You can run the export operation from Hadoop using the fdm.sh script. Remember to use the remote mode, and fq-export-remote-conf.xml template.

Procedure

  1. Create a copy of the fq-export-remote-conf.xml template and edit it as required.
  2. Run the fdm.sh script.
    You must specify at least the following parameters:
    • fq.pda.db is a destination database on Db2 Warehouse
    • fq.input.path must be listed in the command and the value must be empty,
    • fq.hive.tablename is the name of the Hive table that you want to export.
    Optionally, you can also set the following parameters related to Hive table export:
    • If you want to change the target table name, use fq.table to specify it. Otherwise they table name at destination is the same as for the source table.
    • If you want to filter the data on the Hive table with an SQL WHERE clause before exporting it, you can use the fq.hive.where property.
    • If you want to specify an explicit distribution key for the exported table, provide one or more column names as values for fq.hive.set.distribute.on. By default, the value is empty and distribution is random.
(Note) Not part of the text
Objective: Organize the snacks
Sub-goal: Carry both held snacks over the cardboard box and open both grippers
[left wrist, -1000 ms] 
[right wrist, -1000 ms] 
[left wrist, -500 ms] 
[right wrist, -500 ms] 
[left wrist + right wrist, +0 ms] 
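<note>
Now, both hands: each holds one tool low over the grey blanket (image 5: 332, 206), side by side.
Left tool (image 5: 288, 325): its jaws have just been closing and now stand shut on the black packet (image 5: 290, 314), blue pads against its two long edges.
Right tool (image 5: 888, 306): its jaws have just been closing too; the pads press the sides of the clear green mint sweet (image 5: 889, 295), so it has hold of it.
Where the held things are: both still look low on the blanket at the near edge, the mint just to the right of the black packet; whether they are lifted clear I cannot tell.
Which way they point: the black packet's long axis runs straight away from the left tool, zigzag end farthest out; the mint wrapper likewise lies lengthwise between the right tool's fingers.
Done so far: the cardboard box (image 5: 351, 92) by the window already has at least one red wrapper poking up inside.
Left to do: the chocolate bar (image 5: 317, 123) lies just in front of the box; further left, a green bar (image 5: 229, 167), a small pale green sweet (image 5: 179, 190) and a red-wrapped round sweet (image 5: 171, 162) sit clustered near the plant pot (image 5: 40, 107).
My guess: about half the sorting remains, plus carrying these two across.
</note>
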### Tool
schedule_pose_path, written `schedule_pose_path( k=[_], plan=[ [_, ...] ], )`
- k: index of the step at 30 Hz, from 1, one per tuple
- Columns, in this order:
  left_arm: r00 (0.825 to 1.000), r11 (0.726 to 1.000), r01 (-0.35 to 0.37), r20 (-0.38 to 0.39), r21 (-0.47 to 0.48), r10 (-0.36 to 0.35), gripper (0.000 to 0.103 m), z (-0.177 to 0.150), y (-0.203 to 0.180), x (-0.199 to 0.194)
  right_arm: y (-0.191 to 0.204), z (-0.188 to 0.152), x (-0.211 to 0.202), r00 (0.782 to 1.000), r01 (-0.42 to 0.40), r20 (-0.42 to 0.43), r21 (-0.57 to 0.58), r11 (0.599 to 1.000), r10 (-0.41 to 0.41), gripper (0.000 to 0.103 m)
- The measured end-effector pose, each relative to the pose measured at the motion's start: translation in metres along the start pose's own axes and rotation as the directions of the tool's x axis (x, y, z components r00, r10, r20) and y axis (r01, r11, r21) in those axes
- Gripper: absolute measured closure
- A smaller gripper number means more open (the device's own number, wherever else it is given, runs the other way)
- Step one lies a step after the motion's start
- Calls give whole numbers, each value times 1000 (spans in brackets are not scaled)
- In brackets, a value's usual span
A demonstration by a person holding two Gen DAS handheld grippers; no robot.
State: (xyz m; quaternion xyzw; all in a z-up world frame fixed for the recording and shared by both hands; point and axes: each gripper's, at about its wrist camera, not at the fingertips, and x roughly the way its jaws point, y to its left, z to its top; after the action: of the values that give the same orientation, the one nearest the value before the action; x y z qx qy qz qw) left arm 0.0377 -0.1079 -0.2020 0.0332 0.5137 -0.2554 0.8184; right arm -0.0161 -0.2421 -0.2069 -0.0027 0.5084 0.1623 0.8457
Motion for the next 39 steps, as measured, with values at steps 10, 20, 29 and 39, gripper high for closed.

    • You can set fq.skip.table.structure.validation=true if you want to disable the schema validation between source and destination tables. By default, schema on NPS is validated and it must contain NVARCHAR, not VARCHAR. Moreover, string length on Hive is calculated during export, as all string fields in Hive table are mapped to NVARCHAR with size set to max(length(col)). However, if you know that the strings in your Hive data can be converted to VARCHAR, you can set fq.skip.table.structure.validation=true, which means table structure validation and string column length calculation will be omitted.